Second, dragons and other large, powerful creatures were frequently associated with early creation myths. In many stories, the gods had terrible battles with monsters which they destroyed and flung into the skies, from whom they ripped control of the Earth, or from whose remains or corpse the Earth was born.
One such myth was the Babylonian creation story of Tiamat who turned herself into a dragon, but was defeated and split into two, one half becoming the heavens, the other half the Earth. A very early Greek creation myth shows the influences of this story.
In a Norse creation myth, a dragon gnaws at the roots of Ygdrasil, the tree that covers the world.
The Egyptians saw Draco as a hippopotamus or crocodile, representing gods and goddesses who appeared in the forms of those animals.
Greek and Roman mythology have many legends about dragons and serpents, but two especially are connected with Draco. One story is Zeus’s battle against his father, the Titan Cronus. It had been prophesied that one of his own sons would dethrone him, so each time his wife Rhea bore a child, Cronus swallowed it.
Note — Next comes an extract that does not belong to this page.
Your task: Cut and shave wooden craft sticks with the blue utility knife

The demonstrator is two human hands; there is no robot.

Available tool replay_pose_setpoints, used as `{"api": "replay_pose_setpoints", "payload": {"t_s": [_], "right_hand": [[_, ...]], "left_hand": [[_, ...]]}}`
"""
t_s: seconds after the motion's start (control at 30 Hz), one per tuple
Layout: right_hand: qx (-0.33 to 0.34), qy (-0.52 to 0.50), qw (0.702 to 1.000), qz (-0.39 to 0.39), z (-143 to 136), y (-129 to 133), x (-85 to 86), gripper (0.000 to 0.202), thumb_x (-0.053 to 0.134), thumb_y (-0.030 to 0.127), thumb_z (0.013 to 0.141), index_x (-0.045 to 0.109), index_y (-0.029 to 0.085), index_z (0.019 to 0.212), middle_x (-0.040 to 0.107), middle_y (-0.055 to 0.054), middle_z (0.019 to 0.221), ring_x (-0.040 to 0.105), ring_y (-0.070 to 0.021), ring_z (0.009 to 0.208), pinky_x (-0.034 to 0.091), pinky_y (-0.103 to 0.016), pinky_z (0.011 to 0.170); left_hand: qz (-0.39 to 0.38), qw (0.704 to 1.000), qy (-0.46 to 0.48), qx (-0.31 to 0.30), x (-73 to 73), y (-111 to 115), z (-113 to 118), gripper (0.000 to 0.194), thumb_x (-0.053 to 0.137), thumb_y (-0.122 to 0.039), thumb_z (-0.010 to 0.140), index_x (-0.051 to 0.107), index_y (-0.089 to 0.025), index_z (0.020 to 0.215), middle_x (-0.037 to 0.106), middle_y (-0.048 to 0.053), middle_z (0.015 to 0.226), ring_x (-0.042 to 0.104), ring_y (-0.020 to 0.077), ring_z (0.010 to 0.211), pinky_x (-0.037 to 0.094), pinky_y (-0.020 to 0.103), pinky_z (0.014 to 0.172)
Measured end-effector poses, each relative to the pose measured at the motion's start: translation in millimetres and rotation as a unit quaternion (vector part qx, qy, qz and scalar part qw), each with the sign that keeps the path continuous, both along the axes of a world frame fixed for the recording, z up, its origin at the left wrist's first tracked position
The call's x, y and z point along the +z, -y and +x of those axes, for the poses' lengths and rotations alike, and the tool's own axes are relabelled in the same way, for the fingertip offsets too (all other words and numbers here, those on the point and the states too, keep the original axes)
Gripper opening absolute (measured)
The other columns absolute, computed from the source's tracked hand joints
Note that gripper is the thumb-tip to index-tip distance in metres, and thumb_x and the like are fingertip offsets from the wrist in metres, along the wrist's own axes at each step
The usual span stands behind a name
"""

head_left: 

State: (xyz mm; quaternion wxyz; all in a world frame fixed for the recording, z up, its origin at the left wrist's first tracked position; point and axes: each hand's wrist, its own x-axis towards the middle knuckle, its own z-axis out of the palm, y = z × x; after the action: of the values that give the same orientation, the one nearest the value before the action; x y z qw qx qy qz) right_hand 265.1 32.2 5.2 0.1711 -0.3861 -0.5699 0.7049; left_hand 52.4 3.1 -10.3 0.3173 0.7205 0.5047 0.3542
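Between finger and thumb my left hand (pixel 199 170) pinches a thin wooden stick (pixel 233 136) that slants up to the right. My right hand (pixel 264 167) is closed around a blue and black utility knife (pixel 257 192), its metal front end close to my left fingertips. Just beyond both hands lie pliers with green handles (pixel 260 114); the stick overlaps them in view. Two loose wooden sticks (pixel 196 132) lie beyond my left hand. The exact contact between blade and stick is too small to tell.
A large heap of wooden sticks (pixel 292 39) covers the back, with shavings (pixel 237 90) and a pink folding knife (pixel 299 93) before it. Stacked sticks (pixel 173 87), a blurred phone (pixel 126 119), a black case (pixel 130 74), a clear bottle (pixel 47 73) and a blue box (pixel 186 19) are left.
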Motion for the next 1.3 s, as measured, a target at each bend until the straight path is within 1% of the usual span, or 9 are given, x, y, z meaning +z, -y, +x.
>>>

Rhea hid the infant Zeus and tricked Cronus into swallowing a stone. He uncovered the trick and went after Zeus who escaped by turning himself into a serpent and his nurses into bears. The constellations Draco and Ursa Major and Minor commemorate his escape.
Another legend is the eleventh labor of Hercules. Hercules was asked to obtain fruit from the golden apple tree, a wedding gift from Gaia, that was planted in Hera’s garden and guarded by the dragon Ladon. In accomplishing the task, Hercules killed the dragon. Hera wept for Ladon and set his image in the stars.